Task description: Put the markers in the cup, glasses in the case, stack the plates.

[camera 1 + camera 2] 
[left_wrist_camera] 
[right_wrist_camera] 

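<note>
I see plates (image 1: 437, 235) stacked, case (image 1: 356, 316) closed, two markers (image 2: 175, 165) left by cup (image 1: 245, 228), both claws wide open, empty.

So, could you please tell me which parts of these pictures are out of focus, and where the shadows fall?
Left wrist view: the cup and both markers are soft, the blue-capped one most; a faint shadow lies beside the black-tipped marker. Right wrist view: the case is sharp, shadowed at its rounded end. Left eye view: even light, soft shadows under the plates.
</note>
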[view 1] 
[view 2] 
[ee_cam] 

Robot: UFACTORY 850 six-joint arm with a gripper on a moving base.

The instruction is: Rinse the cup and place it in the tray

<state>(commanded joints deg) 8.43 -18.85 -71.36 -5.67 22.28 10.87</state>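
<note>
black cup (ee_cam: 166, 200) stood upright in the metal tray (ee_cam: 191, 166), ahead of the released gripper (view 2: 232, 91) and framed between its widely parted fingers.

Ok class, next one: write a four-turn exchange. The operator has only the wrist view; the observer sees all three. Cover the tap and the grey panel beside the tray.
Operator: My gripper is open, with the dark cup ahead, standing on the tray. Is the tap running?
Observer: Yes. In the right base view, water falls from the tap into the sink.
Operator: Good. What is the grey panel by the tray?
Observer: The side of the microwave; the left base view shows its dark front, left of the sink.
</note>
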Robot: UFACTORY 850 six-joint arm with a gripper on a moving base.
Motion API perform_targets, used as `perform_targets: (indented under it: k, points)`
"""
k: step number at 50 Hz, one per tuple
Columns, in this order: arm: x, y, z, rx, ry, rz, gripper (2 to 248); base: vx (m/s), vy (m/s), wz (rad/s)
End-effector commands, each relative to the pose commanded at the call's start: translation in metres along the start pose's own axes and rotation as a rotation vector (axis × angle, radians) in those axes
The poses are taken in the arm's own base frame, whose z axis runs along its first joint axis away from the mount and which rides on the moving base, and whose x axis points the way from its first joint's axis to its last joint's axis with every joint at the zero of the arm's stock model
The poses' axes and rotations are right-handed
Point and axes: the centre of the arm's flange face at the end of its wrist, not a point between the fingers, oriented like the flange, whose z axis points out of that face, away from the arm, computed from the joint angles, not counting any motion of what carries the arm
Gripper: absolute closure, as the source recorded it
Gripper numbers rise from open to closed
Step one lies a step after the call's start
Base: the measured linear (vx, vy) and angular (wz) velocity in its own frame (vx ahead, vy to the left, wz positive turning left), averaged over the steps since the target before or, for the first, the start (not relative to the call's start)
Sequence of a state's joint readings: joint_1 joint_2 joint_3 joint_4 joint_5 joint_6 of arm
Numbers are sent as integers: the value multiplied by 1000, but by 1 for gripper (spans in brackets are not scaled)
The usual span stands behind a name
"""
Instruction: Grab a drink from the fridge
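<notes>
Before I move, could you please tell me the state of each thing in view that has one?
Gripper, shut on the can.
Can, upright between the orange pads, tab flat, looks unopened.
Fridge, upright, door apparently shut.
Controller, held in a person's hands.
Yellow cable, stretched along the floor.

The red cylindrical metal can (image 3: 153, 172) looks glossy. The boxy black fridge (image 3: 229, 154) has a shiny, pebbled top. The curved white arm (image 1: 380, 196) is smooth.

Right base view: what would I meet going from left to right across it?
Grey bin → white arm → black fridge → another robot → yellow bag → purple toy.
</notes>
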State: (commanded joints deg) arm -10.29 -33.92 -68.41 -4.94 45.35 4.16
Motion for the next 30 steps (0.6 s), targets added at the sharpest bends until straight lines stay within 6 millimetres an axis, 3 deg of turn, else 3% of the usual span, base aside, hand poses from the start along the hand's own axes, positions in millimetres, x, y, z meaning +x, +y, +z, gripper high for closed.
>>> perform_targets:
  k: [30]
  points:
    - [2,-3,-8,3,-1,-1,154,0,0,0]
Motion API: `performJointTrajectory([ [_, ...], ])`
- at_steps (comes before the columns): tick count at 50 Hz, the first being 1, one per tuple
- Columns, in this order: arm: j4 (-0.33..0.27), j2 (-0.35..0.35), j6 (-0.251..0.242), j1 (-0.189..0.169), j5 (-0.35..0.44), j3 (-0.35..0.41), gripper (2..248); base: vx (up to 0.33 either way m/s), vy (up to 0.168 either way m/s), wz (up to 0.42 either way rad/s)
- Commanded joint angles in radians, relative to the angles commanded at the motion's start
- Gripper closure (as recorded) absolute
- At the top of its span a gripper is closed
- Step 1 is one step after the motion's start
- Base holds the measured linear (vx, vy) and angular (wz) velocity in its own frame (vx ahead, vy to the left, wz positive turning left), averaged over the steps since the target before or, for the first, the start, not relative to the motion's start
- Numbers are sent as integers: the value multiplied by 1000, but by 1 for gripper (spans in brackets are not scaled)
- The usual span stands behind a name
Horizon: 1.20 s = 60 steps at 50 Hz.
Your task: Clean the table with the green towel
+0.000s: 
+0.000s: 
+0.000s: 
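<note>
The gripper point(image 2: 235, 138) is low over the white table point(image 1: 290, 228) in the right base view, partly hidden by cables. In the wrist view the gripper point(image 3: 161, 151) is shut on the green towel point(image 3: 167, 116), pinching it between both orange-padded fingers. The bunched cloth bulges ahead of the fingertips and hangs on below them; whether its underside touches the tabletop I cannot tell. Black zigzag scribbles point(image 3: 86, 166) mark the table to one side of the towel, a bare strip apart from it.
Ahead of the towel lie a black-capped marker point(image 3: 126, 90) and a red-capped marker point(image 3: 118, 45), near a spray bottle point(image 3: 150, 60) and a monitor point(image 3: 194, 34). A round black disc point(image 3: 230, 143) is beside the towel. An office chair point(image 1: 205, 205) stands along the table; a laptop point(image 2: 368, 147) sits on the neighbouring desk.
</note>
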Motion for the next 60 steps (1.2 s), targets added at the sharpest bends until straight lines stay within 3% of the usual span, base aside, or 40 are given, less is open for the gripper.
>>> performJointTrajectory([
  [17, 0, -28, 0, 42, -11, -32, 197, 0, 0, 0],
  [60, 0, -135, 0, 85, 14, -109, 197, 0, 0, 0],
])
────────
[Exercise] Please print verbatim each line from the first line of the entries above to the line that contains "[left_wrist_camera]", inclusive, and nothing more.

[Task answer]
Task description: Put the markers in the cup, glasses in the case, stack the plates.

[camera 1 + camera 2] 
[left_wrist_camera] 

The output above is complete.